# Permaset Supercover inks



## severen (Jan 26, 2008)

Hi, this is my first post...
I've just started using the water-based Permaset Aqua Supercover inks, and so far I've found them fantastic....I just wondered what other forum members thought about them, and any recommendations or tips they might have involving their use.
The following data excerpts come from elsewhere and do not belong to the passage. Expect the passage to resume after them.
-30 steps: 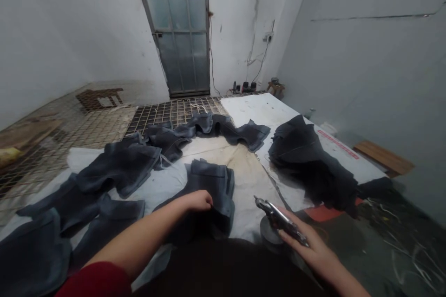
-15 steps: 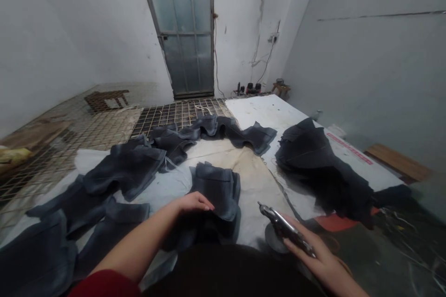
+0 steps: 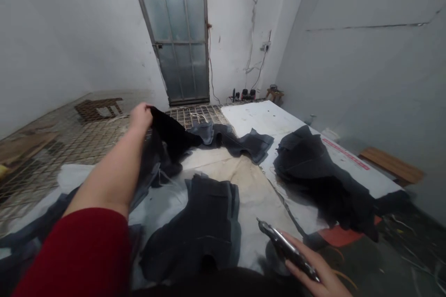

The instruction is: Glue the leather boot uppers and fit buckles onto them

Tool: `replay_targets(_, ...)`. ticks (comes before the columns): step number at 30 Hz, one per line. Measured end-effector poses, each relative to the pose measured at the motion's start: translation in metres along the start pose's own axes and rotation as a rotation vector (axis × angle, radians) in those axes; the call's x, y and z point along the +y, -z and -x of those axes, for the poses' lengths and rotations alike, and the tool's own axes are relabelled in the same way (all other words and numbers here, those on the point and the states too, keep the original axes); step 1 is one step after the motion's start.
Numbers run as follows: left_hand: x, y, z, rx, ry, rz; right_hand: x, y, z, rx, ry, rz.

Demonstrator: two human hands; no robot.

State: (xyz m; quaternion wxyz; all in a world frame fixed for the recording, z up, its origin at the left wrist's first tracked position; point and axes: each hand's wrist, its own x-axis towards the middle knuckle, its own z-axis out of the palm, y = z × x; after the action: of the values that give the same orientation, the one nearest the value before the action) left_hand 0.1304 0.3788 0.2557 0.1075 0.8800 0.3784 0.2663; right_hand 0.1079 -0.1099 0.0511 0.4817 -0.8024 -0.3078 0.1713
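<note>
My left hand (image 3: 141,117) reaches far forward and pinches the edge of a dark fabric piece (image 3: 172,131), whose corner is raised off the table. Low on the right, my right hand (image 3: 318,264) is wrapped round a silvery spray gun (image 3: 288,249), its nozzle pointing forward and left. A rounded grey part beneath the gun is partly hidden. Between the hands, nearer my body, a stack of dark fabric pieces (image 3: 205,218) lies on the pale table cover (image 3: 254,190). More dark pieces (image 3: 249,143) are spread in a row at the far side of the table.
A larger heap of dark fabric (image 3: 313,158) sits on the white board (image 3: 261,116) at right. Wire mesh (image 3: 104,141) stretches along the left. Past the table are a metal-framed door (image 3: 188,69) and a wooden bench (image 3: 390,164). An orange hose (image 3: 343,278) runs near my right hand.
My left hand has moved from the near stack forward and left, and now holds up a fabric piece from the far row. My right hand stays low with the spray gun.
</note>
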Motion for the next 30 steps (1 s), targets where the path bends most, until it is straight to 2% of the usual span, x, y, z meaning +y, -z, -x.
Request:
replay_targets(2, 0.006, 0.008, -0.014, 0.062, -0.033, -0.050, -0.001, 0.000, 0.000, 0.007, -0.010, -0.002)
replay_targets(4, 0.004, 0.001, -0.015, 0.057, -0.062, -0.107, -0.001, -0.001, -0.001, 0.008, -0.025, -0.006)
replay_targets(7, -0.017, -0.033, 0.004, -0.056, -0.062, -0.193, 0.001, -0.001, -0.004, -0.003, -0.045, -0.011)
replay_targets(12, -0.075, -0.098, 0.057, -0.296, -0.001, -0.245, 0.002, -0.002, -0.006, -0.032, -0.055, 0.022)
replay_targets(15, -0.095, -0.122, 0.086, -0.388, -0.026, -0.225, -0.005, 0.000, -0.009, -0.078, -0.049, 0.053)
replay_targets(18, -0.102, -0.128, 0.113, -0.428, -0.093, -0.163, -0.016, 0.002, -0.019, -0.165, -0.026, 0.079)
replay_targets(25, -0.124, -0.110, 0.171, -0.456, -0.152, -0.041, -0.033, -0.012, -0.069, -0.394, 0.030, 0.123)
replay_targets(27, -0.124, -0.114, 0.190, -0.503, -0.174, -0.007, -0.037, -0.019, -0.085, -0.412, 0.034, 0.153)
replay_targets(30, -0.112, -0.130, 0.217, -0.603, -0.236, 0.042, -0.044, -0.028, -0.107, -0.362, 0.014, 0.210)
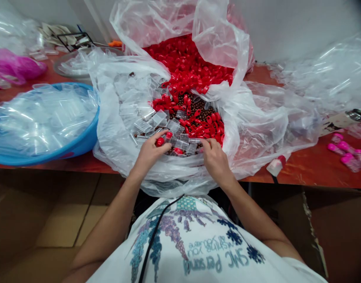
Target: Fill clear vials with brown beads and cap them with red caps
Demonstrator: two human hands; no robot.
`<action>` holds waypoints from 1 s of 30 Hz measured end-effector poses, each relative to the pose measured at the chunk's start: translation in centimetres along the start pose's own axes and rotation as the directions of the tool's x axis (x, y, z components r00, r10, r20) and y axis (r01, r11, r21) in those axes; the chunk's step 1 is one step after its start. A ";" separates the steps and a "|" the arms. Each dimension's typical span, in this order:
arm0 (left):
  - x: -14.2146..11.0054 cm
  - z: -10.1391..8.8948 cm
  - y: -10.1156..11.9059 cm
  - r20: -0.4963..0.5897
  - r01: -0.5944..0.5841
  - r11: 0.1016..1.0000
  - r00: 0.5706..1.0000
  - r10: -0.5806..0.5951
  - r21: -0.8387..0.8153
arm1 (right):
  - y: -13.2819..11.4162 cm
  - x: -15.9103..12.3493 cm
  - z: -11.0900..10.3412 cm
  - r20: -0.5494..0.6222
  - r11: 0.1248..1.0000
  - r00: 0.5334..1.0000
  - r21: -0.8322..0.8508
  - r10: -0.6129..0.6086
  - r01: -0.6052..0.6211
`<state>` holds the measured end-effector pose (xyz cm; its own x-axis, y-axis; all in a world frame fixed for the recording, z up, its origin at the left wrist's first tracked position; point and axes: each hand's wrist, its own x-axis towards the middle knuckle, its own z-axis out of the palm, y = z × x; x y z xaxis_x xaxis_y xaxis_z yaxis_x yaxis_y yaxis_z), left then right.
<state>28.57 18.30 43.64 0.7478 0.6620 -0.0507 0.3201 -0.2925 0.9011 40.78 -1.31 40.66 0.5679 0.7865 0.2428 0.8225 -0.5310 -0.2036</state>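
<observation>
My left hand [151, 152] is closed, with a small red plastic cap [159, 142] between thumb and fingers. A second red piece [169, 135] shows at its fingertips; whether it is held too I cannot tell. My right hand [215, 158] pinches the end of a slim clear plastic tube [195, 140]. Both hands are over a white plastic bag [115, 145] spread open on the table. In it lie small clear plastic boxes [173, 125], red whistle-shaped pieces [202, 129] and brown beads [202, 109].
A blue basin [88, 135] of clear plastic pieces stands left. Behind is a bag of red pieces [186, 59]. Pink-capped clear tubes [349, 155] and a red-capped clear piece [276, 166] lie on the red table [310, 169] at right. Cardboard boxes [65, 208] are below.
</observation>
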 end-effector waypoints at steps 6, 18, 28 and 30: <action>-0.5 -1.1 0.9 0.044 0.149 0.824 0.988 -0.149 -0.547 | -4.3 3.4 1.7 0.192 0.971 0.955 0.110 -0.228 0.210; -1.7 -1.4 -0.2 0.157 0.190 0.723 0.981 -0.114 -0.664 | -5.0 5.3 1.8 0.321 0.896 0.857 0.329 -0.403 0.298; -2.4 -1.3 0.3 -0.144 -0.170 0.955 0.980 0.138 -0.243 | -3.3 6.0 -0.2 -0.095 0.716 0.986 0.679 -0.136 0.164; -2.7 -1.6 0.9 -0.115 -0.200 0.971 0.976 0.186 -0.129 | -3.8 5.9 -1.3 -0.095 0.681 0.979 0.707 -0.179 0.193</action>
<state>25.88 17.35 45.28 0.7220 0.6712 0.1677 0.0858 -0.3275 0.9410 41.02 4.94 44.11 0.4116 0.8355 0.3640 0.6474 0.0131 -0.7621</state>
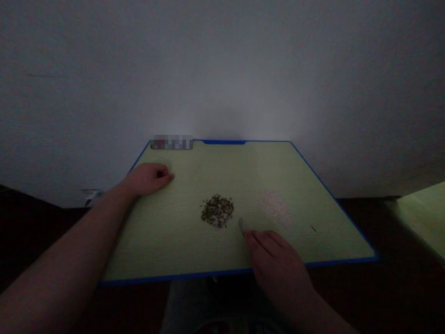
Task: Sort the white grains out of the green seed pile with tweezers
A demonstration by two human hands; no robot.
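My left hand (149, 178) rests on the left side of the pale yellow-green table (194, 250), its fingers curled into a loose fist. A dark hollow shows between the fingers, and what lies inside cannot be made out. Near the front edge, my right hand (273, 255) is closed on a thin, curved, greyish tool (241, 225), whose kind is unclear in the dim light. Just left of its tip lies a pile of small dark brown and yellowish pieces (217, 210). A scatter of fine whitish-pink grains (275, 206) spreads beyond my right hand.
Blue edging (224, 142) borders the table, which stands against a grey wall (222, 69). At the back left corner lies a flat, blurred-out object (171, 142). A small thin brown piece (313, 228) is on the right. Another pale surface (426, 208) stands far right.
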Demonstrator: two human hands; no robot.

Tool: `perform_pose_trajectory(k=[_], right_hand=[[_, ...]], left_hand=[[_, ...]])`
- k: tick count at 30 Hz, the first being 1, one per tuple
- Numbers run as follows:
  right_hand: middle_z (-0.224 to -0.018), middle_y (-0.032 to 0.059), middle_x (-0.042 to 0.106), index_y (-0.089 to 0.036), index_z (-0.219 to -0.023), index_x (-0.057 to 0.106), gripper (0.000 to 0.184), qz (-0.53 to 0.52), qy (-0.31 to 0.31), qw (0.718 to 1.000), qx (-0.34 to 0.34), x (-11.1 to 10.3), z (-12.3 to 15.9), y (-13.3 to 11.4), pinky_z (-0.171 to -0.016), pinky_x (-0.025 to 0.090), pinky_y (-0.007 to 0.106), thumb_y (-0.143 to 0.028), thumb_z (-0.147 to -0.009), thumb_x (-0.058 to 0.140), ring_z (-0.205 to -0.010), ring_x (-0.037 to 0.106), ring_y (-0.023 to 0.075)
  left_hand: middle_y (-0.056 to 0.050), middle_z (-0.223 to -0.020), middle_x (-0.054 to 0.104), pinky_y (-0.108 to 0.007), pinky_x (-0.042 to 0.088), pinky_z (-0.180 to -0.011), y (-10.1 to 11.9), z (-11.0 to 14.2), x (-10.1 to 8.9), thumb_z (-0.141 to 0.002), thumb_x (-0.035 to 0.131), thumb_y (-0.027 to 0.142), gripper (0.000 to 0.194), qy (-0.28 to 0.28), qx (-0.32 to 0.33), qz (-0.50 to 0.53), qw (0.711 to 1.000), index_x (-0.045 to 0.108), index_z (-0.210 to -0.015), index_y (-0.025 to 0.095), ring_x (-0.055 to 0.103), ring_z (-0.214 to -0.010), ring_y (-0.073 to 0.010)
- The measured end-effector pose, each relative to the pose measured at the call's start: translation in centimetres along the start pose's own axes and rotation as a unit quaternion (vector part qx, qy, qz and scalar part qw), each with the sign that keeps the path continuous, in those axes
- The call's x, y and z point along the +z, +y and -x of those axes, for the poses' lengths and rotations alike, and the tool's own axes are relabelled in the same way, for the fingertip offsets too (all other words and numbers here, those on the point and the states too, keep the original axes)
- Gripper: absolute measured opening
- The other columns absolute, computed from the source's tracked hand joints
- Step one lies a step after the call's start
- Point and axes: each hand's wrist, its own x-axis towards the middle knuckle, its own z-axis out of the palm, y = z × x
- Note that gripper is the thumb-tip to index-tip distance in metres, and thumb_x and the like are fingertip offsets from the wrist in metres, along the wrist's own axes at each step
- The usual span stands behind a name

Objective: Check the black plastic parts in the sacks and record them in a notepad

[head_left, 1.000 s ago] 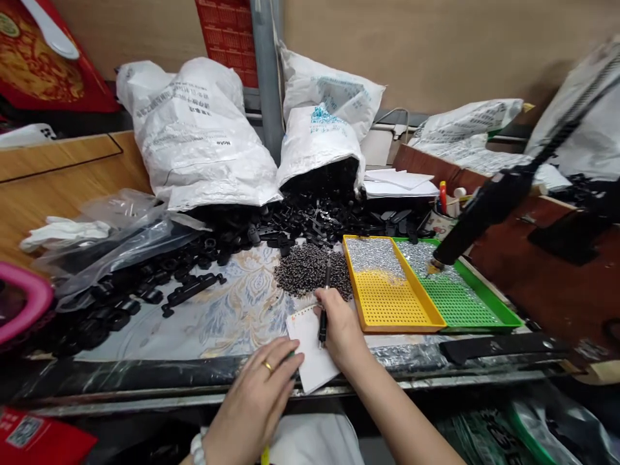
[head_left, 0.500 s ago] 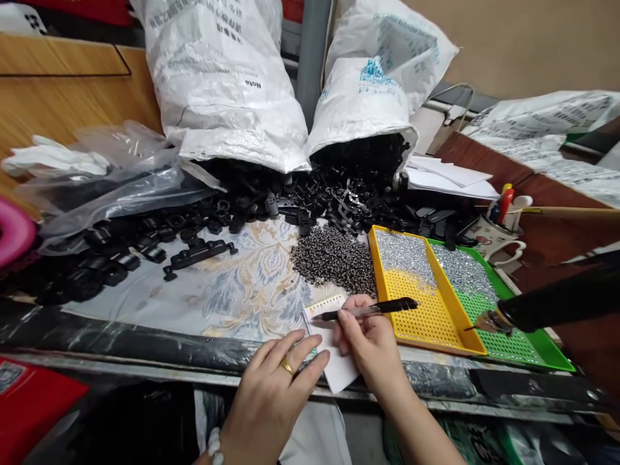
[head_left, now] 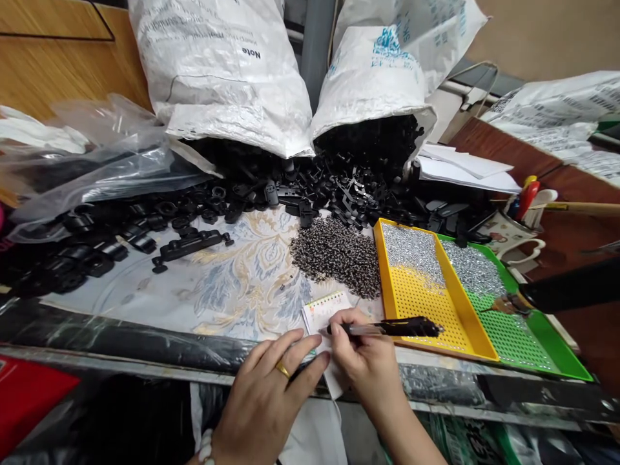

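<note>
In my right hand (head_left: 371, 361) is a black pen (head_left: 387, 327), pinched between thumb and fingers, its tip down at the notepad. The small white notepad (head_left: 322, 312) lies near the table's front edge, with a row of binding along its top and faint marks on the page. My left hand (head_left: 271, 387), wearing a gold ring, lies flat with fingers stretched out, fingertips on the notepad's left side. Both hands cover the lower part of the pad. Just beyond the pad sits a heap of small dark metal screws or similar parts (head_left: 336, 255).
To the right stand a yellow perforated tray (head_left: 438, 310) and a green tray (head_left: 530, 342) holding silvery small parts. A black tool (head_left: 571, 287) reaches over the green one. White sacks (head_left: 237, 97) spill black plastic parts (head_left: 194, 245) behind. A mug (head_left: 506, 236) holds pens.
My right hand with the pen has moved slightly down the page, and the pen's tip sits lower and farther right. My left hand keeps its place on the pad. The view has shifted a little.
</note>
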Motion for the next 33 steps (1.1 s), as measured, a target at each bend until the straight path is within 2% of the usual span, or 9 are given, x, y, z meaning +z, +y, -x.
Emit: perform_pose_trajectory(k=[9, 13, 16, 24, 28, 33], right_hand=[[-0.062, 0.0006, 0.056, -0.016, -0.07, 0.055, 0.015, 0.061, -0.019, 0.996, -0.061, 0.4, 0.15, 0.09, -0.056, 0.042, 0.021, -0.017, -0.081, 0.044, -0.06, 0.054, 0.011], [-0.064, 0.0003, 0.057, -0.016, -0.072, 0.055, 0.015, 0.042, -0.002, 0.998, -0.044, 0.23, 0.26, 0.13, -0.057, 0.043, 0.021, -0.017, -0.082, 0.044, -0.06, 0.054, 0.0104], [-0.065, 0.0002, 0.057, -0.016, -0.073, 0.055, 0.014, 0.019, -0.012, 0.999, -0.034, 0.08, 0.31, 0.1, -0.056, 0.043, 0.02, -0.018, -0.083, 0.044, -0.06, 0.055, 0.01], [-0.064, 0.0004, 0.056, -0.015, -0.073, 0.056, 0.015, 0.036, -0.033, 0.998, -0.048, 0.27, 0.18, -0.06, -0.056, 0.042, 0.021, -0.017, -0.082, 0.044, -0.06, 0.055, 0.0104], [-0.063, 0.0008, 0.056, -0.016, -0.07, 0.054, 0.016, 0.04, -0.026, 0.997, -0.057, 0.24, 0.21, 0.0, -0.056, 0.042, 0.022, -0.016, -0.082, 0.043, -0.06, 0.054, 0.0109], [-0.063, 0.0004, 0.056, -0.016, -0.072, 0.055, 0.015, 0.038, -0.025, 0.997, -0.059, 0.23, 0.34, -0.01, -0.056, 0.043, 0.022, -0.017, -0.083, 0.044, -0.06, 0.054, 0.0107]], left_hand=[[0.002, -0.111, 0.063, -0.03, 0.034, -0.088, -0.03, -0.17, -0.06, -0.085, 0.044, 0.011, 0.035, 0.003, 0.004, -0.002, 1.0, 0.056, -0.114, 0.026, 0.051, -0.106, -0.0159], [0.003, -0.112, 0.062, -0.03, 0.034, -0.088, -0.04, -0.19, -0.21, -0.084, 0.045, 0.01, 0.036, -0.009, 0.005, -0.008, 1.0, 0.056, -0.114, 0.027, 0.051, -0.106, -0.0155], [0.003, -0.112, 0.062, -0.029, 0.034, -0.088, -0.01, -0.12, -0.2, -0.084, 0.045, 0.011, 0.035, -0.01, 0.004, -0.014, 1.0, 0.056, -0.114, 0.027, 0.051, -0.106, -0.0152], [0.003, -0.116, 0.06, -0.031, 0.031, -0.092, 0.0, 0.29, 0.09, -0.087, 0.044, 0.015, 0.036, -0.019, -0.012, 0.005, 1.0, 0.052, -0.119, 0.028, 0.048, -0.111, -0.016], [0.003, -0.115, 0.061, -0.03, 0.033, -0.091, 0.02, 0.31, 0.04, -0.085, 0.046, 0.012, 0.038, -0.018, -0.005, 0.003, 1.0, 0.053, -0.118, 0.027, 0.049, -0.109, -0.0154], [0.003, -0.117, 0.059, -0.031, 0.033, -0.092, 0.03, 0.43, 0.2, -0.086, 0.047, 0.017, 0.036, -0.02, -0.02, 0.012, 1.0, 0.051, -0.121, 0.029, 0.048, -0.111, -0.0158]])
Cheers and its good to be a member


----------



## neato (Mar 21, 2006)

Where do you buy them?


----------



## severen (Jan 26, 2008)

The official site is Colormaker, I get mine from Purple Nimbus | Arts and Crafts Supplies - Kids Craft Materials which is UK based company, but they do ship worldwide I believe, and there are companies all over that sell them. 
I've spent years using acrylic paints and while they're okay, the supercover range have EXCELLENT opacity (For example, you don't need to print a white base coat down when printing on dark fabrics, the colour pigmentation is good enough not to need it!) and seem to be ideal for anyone using waterbased inks


----------



## karolina (Oct 7, 2007)

Yes, where do you buy them? Wholesale? I've contacted the company about wholesale, but still waiting for a response from their US representative... 

Just wondering, because the few online stores that I've found, sells it in very small jars (about 300 ml/10 oz. or so for around $12.00, if I remember correctly). A bit expensive, but I heard that the quality is amazing! 

Thanks.


----------



## SketchBox (Jan 4, 2008)

they're awsome if you can get them, if you want wholesale you will have to email an area retailer and ask for bulk pricing, they dont usually carry more than the 300ml jars in northamerica, the exception are basic colours like black, blue and white, you can get those by the liter. and make sure to use the proper mesh, the supercovers are very thick and require a 8xx mesh other wise you will get a spotty print where the ink didnt get through the screen, that is especially bad with the metallic colours.


----------



## karolina (Oct 7, 2007)

What mesh would you suggest for basic colors? I'm still learning this stuff... Not planning on printing metallics anytime soon, but eventually I hope.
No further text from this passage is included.